Statistics / Sampling / Experiments

General Statistics

Introduction
Statistics / Sampling / Experiments

Statistics

Statistics is a way of simply making summaries either graphically or with a single or set of values called parameters of small or large data. When data are collected and organized via graphical means (charts or graphs) or summarized by some numerical value or set of values we call this descriptive statistics. When the data gathered and summarized is used to make inference about the sample or entire group in which it attempts to study, we call this inference statistics.

1. Know and identify the components or building blocks for statistical calculations.

Data, values from experiments, numerical or non numerical information and observations are inputs for many statistical calculations.

Examples: results of voting polls, height of basketball players, average rain fall in New York City are all data used to determine statistics.

2. Know the meaning and recognize examples of a population and variable value. *

A variable is a quantity capable of assuming any of a set of values. A symbol representing such a quantity is also call a variable.

Example: (1) Height of men is a variable whose possible values could range from 4 feet to 6 feet 6 inches, and represented by the symbol, H. (e.g. Height is an example of a Quantitative variable)
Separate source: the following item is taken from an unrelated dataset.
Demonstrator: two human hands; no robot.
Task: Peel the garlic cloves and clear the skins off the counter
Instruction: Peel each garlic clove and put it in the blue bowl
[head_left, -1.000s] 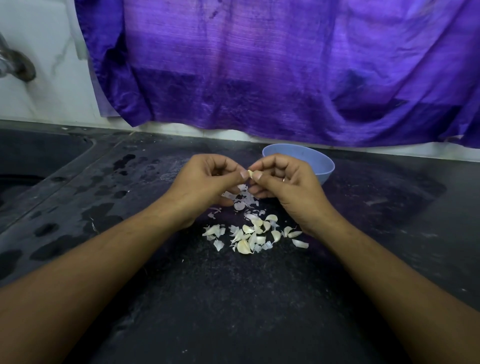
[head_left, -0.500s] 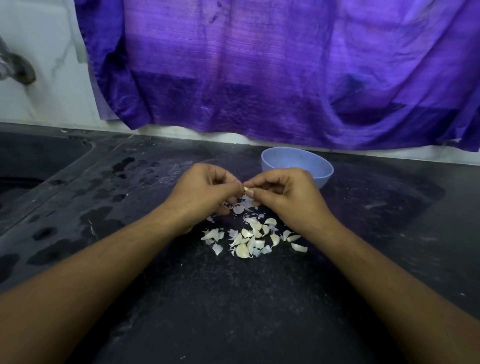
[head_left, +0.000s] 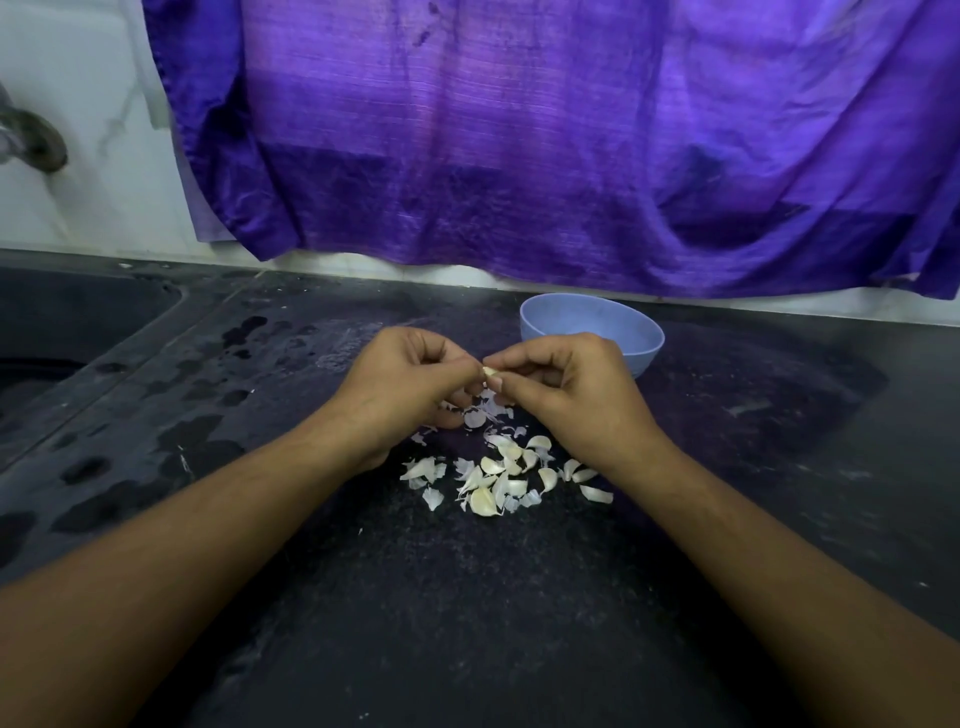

(2) Response to a question is a variable, the possible answers may be: YES, NO, or Not Applicable (NA), Yes, No and NA are values of the variable and since these values are non numeric, Response is an example of a Qualitative variable.

3. Know the meaning and recognize examples of qualitative and quantitative variables.

Quantitative variables are variables that indicate an amount of difference between values of the variables.

Qualitative variables can only show relative difference in values between values of the variables.

Example: (1) snowfall on day 1 is 6 inches and snowfall on day 7 is 4 inches are quantitative values of the variable snowfall in inches where the difference between day 1 and day 7 is 2 inches which is a numerical amount.

(2) The color of the sky on day 1 is blue and the color on day 12 is dark blue. There is no quantitative degree of difference from the values statement, but day 12 is relatively darker than day 1 so color of the sky is a qualitative variable.

4. Know the broad definitions between the field of Statistics and Probability.

Statistics is a branch of mathematics concern with the collection, summary, description and making inference based on data analysis.

Probability is a branch of mathematics which deals with the laws of chance or rules of uncertainty.

Example: (1) Using the result of a study to calculate the difference between the highest and lowest values (range) is statistics and also drawing a graph to show how often certain values of the variables appear.

(2) Looking at past data to gust the chance of it raining tomorrow is probability.

5. Know the distinction between the two branches of statistics: Descriptive and Inferential Statistics.

Descriptive statistics concerns itself with collecting, organizing, summarizing and describing data.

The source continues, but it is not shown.